**TASK INSTRUCTIONS**
What you return must be the full data, repeated verbatim, with no pictures in it.

**PROVIDED DATA**
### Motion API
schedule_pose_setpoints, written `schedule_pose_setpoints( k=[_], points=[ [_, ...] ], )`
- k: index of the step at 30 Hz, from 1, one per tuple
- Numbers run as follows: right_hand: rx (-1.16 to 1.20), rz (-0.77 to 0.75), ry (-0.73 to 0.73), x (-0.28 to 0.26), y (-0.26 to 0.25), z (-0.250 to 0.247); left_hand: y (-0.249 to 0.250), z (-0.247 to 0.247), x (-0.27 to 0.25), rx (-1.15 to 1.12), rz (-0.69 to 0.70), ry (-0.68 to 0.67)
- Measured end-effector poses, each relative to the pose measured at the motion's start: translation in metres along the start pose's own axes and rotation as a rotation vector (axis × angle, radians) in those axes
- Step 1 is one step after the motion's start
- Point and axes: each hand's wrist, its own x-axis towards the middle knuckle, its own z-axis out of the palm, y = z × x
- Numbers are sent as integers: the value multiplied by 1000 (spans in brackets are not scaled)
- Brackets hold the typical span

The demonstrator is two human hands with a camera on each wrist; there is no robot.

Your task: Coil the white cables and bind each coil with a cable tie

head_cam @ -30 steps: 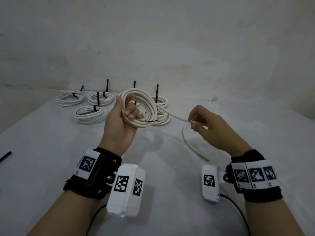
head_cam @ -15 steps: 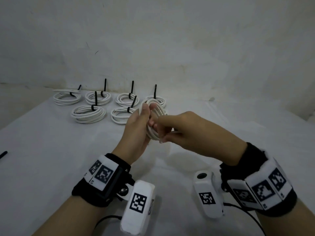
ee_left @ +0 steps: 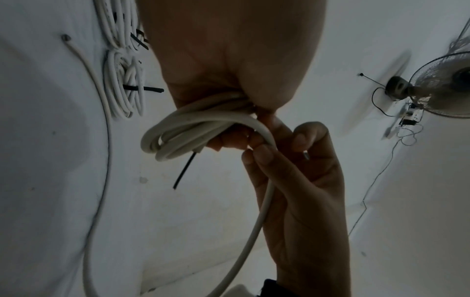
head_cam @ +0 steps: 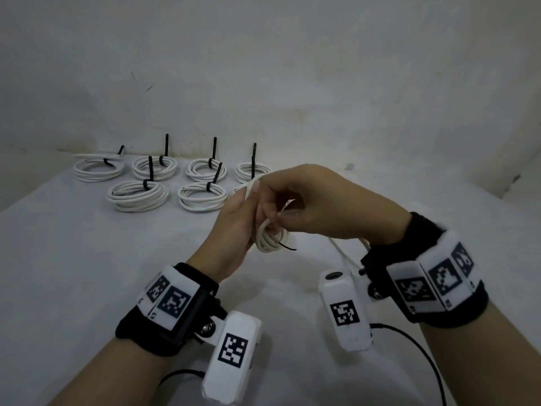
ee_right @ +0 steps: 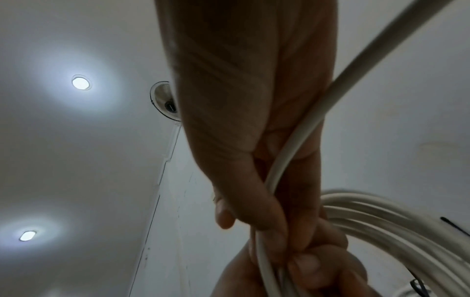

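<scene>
a person's left hand (head_cam: 234,227) clenches a half-wound coil (head_cam: 270,238) of white cable above a white table (head_cam: 87,273), in front of six bound coils (head_cam: 137,194). the right hand (head_cam: 310,206) pinches the loose strand (ee_left: 254,231) and lays it against the coil. a black wire end (ee_left: 184,170) pokes from the coil. to wind well, each new loop should probably match the others in size, the left grip staying firm so turns cannot spring apart.
</scene>
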Motion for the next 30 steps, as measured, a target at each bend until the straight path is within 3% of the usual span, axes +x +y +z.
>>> schedule_pose_setpoints(
  k=[5,9,17,20,25,28,30],
  points=[
    [58,8,233,1,11,-2,5,-1,1,-52,-11,-74],
    [28,-20,341,3,19,2,6,1,0,-210,-119,-163],
    [-116,13,648,5,47,4,9,-9,3,-271,-205,-148],
    [-23,119,639,-1,59,4,12,-15,6,-484,-203,-133],
    [202,234,467,-24,77,5,19,-30,12,-693,-105,-11],
    [142,256,382,-36,85,4,21,-36,13,-723,-41,61],
    [-26,255,278,-42,87,2,20,-38,14,-743,-15,94]
  ],
)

**RESULT BELOW**
### Motion API
schedule_pose_setpoints, written `schedule_pose_setpoints( k=[_], points=[ [_, ...] ], )`
- k: index of the step at 30 Hz, from 1, one per tuple
- Numbers run as follows: right_hand: rx (-1.16 to 1.20), rz (-0.77 to 0.75), ry (-0.73 to 0.73), x (-0.28 to 0.26), y (-0.26 to 0.25), z (-0.250 to 0.247); left_hand: y (-0.249 to 0.250), z (-0.247 to 0.247), x (-0.27 to 0.25), rx (-1.15 to 1.12), rz (-0.69 to 0.70), ry (-0.68 to 0.67)
- Measured end-effector poses, each relative to the pose measured at the motion's start: translation in metres along the start pose's own axes and rotation as a rotation vector (axis × angle, radians) in those axes
- Step 1 is one step after the motion's start
- Point and axes: each hand's wrist, its own x-axis towards the middle knuckle, its own z-axis out of the palm, y = z × x
- Numbers are sent as integers: the value multiplied by 1000 (spans in brackets are not scaled)
- Brackets hold the typical span

The demonstrator is two human hands with a camera on each wrist; there is no robot.

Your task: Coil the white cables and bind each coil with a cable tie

head_cam @ -30 steps: 
head_cam @ -15 steps: 
ee_left @ +0 steps: 
head_cam @ +0 steps: 
ee_right @ +0 steps: 

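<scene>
a person's left hand (head_cam: 234,227) clenches a half-wound coil (head_cam: 270,238) of white cable above a white table (head_cam: 87,273), in front of six bound coils (head_cam: 137,194). the right hand (head_cam: 310,206) pinches the loose strand (ee_left: 254,231) and lays it against the coil. a black wire end (ee_left: 184,170) pokes from the coil. to wind well, each new loop should probably match the others in size, the left grip staying firm so turns cannot spring apart.
</scene>
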Motion for the next 30 steps, as measured, a target at each bend until the straight path is within 3% of the usual span, axes +x +y +z.
>>> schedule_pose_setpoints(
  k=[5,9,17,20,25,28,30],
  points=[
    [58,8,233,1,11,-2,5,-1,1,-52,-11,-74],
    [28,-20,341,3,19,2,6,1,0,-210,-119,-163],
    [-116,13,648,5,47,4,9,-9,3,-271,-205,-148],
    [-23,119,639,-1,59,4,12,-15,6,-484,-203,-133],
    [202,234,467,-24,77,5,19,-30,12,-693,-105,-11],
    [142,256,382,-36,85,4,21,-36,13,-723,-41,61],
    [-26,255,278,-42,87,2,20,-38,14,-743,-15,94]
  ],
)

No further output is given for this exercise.